• Aim of the exercise
Skip any image you find and restate the rest of the data word for word.

======

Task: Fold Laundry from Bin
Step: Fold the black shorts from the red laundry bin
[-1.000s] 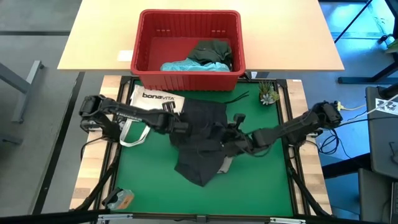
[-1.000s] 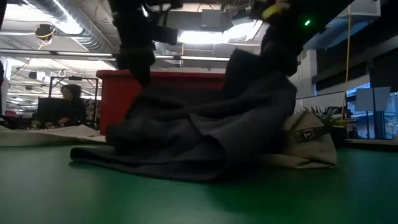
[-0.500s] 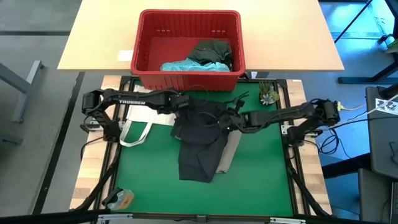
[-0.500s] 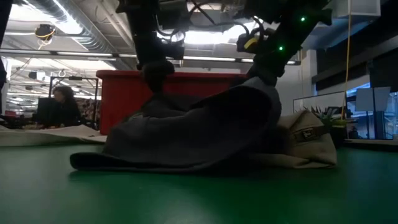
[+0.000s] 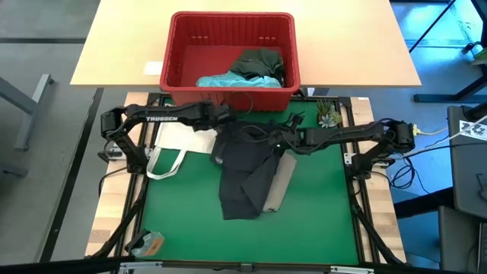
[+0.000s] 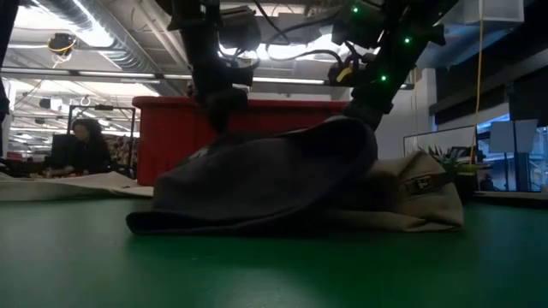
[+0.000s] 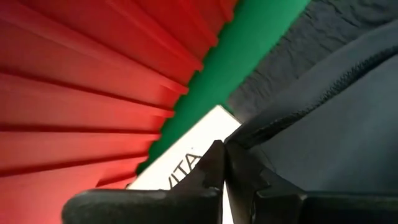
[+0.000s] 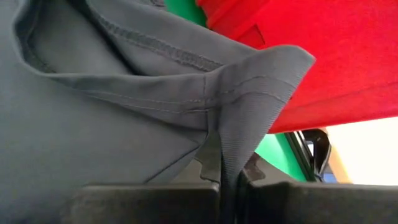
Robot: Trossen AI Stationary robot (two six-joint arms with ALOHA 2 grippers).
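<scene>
Dark grey cloth is what I have in both grippers: the grey garment [image 5: 245, 171] lies on the green mat [image 5: 319, 205], its upper edge lifted just in front of the red bin [image 5: 232, 95]. My left gripper [image 5: 221, 126] has its fingers [image 7: 214, 171] pressed together on a fold of that garment at its one upper corner, with the white tote bag [image 5: 179, 141] just beside and under them. My right gripper [image 5: 281, 138] is clenched on a stitched hem of the same garment at the other upper corner, the bin wall close behind its fingers [image 8: 214, 186]. A tan garment [image 5: 278, 185] lies partly under the grey one, sticking out below my right fingers. Beyond both grippers, inside the bin, I see a turquoise garment [image 5: 228, 79] touching a dark green garment [image 5: 260, 62].
</scene>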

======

• Response to this exercise
Task: Fold Laundry from Bin
Step: Fold the black shorts from the red laundry bin
[-1.000s] 
[-1.000s] 
[-0.500s] 
[-0.500s] 
[+0.000s] 
[+0.000s] 
[+0.000s] 
[+0.000s] 
Robot: Trossen AI Stationary robot (two six-joint arms with ALOHA 2 grippers).
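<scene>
Dark grey cloth is what I have in both grippers: the grey garment [image 5: 245, 171] lies on the green mat [image 5: 319, 205], its upper edge lifted just in front of the red bin [image 5: 232, 95]. My left gripper [image 5: 221, 126] has its fingers [image 7: 214, 171] pressed together on a fold of that garment at its one upper corner, with the white tote bag [image 5: 179, 141] just beside and under them. My right gripper [image 5: 281, 138] is clenched on a stitched hem of the same garment at the other upper corner, the bin wall close behind its fingers [image 8: 214, 186]. A tan garment [image 5: 278, 185] lies partly under the grey one, sticking out below my right fingers. Beyond both grippers, inside the bin, I see a turquoise garment [image 5: 228, 79] touching a dark green garment [image 5: 260, 62].
</scene>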

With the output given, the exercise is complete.